I imagine that my life is me floating in the universe. Sometimes I keep to spaces I know, where I am already a star, and other times I venture out into the unknown, where my shine is dimmed as I try to find my bearing.
Flying into a new space carries with it the risk of failure, the frightening prospect of having to start over, to learn again. That period of learning or initiation can be painful, and I recoil back into my known world.
But courage, or foolishness, urges me to venture! To try new stuff. As I take the first unsure step, my heart tells me it is OK not to know. It is OK not to shine. Take your time.
However, like in salsa dancing, my first step is wrong! I am a leftie and salsa for women starts with the right; So my friend tells me. She introduced me to 'social dancing' in Cape Town and the amazing dancers there make me look bad!
My salsa moves are worse than basic. I am forced to stand by and watch. I follow the dancers feet with eager eyes. The synchrony is mesmerizing. Such rhythm and grace! Exactly what I am looking for in my art and in my dance.
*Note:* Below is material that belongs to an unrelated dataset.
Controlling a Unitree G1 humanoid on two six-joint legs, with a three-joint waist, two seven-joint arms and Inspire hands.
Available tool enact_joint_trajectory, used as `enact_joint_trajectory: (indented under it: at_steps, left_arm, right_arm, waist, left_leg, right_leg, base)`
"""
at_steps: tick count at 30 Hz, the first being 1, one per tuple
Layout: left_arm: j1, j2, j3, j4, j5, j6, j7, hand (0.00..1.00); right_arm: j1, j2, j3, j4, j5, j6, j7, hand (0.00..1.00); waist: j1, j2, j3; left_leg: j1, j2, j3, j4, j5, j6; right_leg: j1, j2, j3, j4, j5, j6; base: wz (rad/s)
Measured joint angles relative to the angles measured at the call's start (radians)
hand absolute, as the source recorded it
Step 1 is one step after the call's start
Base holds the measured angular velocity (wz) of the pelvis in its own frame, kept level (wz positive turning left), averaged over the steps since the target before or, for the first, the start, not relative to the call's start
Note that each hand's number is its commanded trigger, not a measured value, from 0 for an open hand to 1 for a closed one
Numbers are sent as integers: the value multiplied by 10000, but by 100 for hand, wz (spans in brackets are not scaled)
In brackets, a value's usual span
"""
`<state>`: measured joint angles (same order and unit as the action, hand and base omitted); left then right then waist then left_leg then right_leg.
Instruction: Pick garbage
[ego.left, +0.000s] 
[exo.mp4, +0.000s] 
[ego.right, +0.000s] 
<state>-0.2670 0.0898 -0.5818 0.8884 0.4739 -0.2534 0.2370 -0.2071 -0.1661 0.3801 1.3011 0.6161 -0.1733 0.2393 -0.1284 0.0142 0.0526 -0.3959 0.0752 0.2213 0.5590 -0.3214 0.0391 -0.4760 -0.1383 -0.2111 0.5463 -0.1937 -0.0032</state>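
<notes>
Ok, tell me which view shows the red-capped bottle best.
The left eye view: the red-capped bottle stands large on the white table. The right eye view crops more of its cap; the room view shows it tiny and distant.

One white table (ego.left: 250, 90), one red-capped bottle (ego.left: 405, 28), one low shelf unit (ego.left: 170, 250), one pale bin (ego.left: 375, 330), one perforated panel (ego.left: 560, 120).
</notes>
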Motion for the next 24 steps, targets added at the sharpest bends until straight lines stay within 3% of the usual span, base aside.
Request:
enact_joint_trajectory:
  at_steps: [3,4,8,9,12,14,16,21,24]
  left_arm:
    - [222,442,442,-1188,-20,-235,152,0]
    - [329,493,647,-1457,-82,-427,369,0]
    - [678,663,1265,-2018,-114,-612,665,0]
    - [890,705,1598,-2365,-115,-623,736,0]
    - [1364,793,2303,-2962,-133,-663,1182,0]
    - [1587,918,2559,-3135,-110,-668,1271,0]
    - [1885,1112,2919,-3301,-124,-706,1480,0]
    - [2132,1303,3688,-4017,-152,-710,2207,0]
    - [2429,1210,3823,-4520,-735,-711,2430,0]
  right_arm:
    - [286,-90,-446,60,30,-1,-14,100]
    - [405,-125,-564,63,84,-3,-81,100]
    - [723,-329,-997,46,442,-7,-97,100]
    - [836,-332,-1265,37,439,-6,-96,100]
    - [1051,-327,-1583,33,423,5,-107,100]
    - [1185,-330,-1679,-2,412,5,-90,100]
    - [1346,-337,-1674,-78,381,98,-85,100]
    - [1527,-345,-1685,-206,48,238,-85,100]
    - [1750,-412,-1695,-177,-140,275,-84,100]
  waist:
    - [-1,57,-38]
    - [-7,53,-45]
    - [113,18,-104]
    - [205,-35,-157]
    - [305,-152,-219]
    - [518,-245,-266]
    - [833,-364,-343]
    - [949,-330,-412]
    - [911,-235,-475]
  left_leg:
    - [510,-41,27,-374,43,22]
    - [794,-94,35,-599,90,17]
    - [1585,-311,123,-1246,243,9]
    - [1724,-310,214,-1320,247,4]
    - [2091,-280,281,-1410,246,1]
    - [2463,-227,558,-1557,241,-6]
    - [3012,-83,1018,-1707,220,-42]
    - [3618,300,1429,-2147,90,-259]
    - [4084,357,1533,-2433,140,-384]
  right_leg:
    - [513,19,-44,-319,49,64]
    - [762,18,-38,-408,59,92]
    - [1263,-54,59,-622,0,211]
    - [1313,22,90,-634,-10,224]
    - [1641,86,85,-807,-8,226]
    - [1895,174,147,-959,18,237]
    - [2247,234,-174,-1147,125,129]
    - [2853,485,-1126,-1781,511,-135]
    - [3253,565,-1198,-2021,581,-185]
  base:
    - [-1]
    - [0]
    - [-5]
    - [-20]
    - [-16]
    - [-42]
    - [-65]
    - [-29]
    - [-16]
Aaah! I am no match for these seasoned dancers, or is it they who are no match for me? That idiom is so confusing but you get my point: These are sophisticated salsa dancers. Their finesse challenges me to enroll for classes.
Or maybe, I need to just accept that I don't know salsa. I really don't have time for dance classes now anyway. There are the advanced swimming and cycling classes that I must take and my poor body wouldn't hack salsa as well. But I will keep it in mind. I will learn salsa at some point.